Surviving a Sleepover

Surviving  A Sleepover

 

The mere mention of the word sleepover to most parents results in a universal  feeling of dread, eye rolling, and a desperate searching for reasons to avoid having one. All parents must at some point suffer through the rite of passage called having a sleepover. A little advance planning can help ease the pain afterward. Know your own child. The best age for a sleepover varies. If they are really not ready to stay over then politely say no, or arrange for a pickup before bedtime.  By middle school, your child will be asking to have a sleepover at their own house. Bigger is definitely not better. The more kids you have, the greater the chance of poor sleepers and lots of kids up way too late. Help your child chose a realistic number of friends. This means that some friends will not be invited and that is OK. Do not pressure your child to invite someone he or she is uncomfortable inviting. Have a conversation with your child about the importance of not talking about the event at school. If you are contacting the parents to do the inviting, then it is perfectly reasonable to suggest that they do the same.

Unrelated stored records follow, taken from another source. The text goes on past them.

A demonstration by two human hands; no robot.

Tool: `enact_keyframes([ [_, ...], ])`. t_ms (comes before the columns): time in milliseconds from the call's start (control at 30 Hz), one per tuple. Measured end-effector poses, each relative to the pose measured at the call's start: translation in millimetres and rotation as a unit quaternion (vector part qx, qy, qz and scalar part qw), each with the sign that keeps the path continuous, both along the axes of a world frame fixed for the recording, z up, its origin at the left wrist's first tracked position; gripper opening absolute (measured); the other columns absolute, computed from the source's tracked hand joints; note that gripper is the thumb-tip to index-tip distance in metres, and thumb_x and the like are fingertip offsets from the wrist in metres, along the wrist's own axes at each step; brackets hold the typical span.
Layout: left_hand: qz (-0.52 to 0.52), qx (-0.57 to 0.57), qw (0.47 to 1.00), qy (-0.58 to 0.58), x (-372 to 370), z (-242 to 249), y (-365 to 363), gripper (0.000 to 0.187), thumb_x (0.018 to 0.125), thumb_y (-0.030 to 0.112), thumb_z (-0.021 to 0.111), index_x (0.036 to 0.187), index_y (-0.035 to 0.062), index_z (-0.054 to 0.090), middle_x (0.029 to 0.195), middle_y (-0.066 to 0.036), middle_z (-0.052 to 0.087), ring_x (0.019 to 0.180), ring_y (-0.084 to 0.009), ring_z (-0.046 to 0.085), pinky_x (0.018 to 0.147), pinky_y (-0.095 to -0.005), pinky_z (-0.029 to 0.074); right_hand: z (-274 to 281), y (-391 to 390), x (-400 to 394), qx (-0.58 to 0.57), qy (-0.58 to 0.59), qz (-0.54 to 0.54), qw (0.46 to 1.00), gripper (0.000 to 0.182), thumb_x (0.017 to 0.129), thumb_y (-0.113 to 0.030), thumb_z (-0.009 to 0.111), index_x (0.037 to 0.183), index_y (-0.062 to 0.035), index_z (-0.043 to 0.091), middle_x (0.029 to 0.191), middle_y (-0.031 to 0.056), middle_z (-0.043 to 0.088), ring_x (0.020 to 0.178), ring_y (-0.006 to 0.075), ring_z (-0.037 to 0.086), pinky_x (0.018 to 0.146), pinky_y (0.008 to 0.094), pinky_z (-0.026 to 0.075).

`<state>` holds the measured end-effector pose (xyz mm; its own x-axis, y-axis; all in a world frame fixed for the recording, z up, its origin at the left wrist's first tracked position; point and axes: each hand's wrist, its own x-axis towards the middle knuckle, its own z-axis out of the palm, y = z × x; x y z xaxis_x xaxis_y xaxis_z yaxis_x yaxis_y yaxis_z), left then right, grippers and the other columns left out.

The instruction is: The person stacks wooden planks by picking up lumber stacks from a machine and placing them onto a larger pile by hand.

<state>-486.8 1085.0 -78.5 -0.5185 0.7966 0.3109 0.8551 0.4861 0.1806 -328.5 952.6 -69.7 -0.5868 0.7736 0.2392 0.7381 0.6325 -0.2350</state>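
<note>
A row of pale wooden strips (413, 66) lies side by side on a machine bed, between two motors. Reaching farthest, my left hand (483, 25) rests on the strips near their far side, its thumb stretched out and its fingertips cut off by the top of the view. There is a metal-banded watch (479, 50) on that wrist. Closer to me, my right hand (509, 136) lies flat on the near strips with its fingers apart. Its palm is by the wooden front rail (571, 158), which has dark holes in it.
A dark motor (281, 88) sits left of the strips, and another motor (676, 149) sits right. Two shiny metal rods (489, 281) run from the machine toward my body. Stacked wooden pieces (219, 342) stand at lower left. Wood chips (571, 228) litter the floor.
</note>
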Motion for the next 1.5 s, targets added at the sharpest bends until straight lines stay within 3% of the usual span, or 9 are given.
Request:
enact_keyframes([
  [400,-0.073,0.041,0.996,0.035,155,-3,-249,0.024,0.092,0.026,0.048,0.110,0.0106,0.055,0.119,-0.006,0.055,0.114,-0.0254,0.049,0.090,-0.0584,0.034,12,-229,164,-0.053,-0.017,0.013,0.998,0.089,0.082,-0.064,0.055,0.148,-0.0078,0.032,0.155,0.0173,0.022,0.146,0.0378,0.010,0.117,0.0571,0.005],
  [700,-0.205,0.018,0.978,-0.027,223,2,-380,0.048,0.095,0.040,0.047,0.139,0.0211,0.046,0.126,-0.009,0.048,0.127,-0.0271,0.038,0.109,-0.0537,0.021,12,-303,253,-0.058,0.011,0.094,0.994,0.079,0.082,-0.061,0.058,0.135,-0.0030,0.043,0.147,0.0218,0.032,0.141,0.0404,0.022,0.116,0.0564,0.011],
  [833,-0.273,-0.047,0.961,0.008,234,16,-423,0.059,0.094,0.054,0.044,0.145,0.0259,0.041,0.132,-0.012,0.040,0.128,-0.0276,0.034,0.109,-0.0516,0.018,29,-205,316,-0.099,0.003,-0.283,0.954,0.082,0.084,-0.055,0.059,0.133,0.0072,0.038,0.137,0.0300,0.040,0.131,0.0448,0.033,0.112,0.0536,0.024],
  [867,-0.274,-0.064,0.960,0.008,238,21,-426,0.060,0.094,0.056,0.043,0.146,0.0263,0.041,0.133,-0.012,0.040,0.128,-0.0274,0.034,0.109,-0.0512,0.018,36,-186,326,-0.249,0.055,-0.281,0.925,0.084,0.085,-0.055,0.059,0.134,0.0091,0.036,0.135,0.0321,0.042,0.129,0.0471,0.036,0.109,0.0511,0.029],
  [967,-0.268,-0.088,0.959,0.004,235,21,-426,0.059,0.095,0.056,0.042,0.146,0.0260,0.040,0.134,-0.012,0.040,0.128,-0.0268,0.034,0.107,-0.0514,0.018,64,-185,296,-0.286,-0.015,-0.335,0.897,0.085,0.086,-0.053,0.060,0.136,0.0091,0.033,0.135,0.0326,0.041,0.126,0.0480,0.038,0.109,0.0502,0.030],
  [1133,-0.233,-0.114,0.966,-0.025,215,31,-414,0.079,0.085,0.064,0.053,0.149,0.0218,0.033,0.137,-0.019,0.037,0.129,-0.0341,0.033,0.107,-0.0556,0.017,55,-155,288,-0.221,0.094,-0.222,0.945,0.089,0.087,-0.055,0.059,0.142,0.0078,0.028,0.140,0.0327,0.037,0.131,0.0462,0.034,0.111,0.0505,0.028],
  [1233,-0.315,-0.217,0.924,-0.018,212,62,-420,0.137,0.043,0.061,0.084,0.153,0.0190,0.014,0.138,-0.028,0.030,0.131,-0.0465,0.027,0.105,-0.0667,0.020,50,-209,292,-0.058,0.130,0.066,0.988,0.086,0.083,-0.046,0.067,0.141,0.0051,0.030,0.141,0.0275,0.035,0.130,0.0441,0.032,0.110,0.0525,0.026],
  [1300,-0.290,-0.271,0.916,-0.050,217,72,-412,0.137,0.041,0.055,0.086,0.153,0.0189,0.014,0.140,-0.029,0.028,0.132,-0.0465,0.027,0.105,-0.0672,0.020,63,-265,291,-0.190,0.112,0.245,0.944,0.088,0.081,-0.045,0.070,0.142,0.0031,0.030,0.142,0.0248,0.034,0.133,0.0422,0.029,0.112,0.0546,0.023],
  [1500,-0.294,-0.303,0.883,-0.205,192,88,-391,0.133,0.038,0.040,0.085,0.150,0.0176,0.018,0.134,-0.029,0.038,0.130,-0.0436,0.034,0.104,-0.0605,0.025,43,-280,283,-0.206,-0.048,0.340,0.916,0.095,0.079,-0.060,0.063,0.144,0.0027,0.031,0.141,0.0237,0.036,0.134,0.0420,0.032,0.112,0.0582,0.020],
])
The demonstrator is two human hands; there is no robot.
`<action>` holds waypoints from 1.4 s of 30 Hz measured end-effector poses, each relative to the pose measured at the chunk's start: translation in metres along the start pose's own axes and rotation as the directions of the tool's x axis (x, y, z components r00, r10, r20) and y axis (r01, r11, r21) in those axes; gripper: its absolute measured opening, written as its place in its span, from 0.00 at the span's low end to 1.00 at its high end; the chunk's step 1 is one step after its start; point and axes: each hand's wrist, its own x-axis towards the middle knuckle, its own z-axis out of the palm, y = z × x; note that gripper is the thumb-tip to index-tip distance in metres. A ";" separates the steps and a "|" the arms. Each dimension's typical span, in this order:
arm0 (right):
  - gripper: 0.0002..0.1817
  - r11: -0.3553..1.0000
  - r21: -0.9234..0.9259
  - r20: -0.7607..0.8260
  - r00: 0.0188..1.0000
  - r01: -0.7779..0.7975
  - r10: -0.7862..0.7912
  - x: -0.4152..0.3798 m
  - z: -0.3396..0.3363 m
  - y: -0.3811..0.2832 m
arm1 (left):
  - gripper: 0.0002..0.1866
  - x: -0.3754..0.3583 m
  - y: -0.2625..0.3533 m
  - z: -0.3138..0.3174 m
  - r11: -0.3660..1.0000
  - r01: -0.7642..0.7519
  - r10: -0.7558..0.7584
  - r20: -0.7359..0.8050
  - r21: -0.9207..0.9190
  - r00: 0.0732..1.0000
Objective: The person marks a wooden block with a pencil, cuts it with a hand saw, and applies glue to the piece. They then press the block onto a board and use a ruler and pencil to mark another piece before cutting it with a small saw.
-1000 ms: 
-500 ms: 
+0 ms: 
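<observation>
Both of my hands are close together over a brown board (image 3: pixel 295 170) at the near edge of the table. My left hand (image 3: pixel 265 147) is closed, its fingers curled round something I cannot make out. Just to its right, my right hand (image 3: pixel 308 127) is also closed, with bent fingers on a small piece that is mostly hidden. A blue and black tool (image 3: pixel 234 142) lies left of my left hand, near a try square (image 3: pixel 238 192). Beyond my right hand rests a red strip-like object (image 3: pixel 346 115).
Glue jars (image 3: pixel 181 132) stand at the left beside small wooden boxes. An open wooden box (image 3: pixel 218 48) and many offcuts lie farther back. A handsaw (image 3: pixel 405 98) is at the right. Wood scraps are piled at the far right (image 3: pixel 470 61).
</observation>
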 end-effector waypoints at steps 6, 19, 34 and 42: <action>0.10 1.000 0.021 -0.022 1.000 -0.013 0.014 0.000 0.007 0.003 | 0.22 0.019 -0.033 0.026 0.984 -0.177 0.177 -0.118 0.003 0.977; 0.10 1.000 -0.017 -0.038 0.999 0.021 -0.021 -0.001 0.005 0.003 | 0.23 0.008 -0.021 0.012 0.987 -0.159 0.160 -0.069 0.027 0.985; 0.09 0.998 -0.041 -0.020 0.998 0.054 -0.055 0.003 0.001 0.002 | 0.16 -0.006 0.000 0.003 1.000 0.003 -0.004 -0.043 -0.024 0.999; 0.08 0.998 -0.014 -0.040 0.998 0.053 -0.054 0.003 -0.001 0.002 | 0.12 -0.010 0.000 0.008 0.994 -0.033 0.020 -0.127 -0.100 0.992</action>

Plan in advance. It is good to have some activity to do for part of the time. This could be done away from the home, and includes things like bowling, going to a sports event, or making bead necklaces at a store. It could also be something the kids do at home such as a movie after dinner, an art project or an outside game of football or laser tag. Check out food preferences by asking your child about what their friends like and do not like to eat.

Most importantly, take away phones at a predetermined point in the evening. Let parents know you will be collecting phones in case they text their children and worry if they do not get a response. It may also be helpful to ask kids not to post pictures of what they are doing at the time. Before a return to school have another conversation with your child about what to say if confronted by a friend who is angry about being left out. This is where role playing can be very effective. Practice responses such as “my parents would only let me invite three people” with your child. Remind them that they cannot make everyone happy and it is not their responsibility to do so. Remind them that sometimes the best conversations are short ones and that sometimes other kids will be upset and it is not their job to fix that.

Prepare yourself. No one ever gets enough sleep at a sleepover and the next day can be difficult. Factor in quiet time for your child, and for you the next day.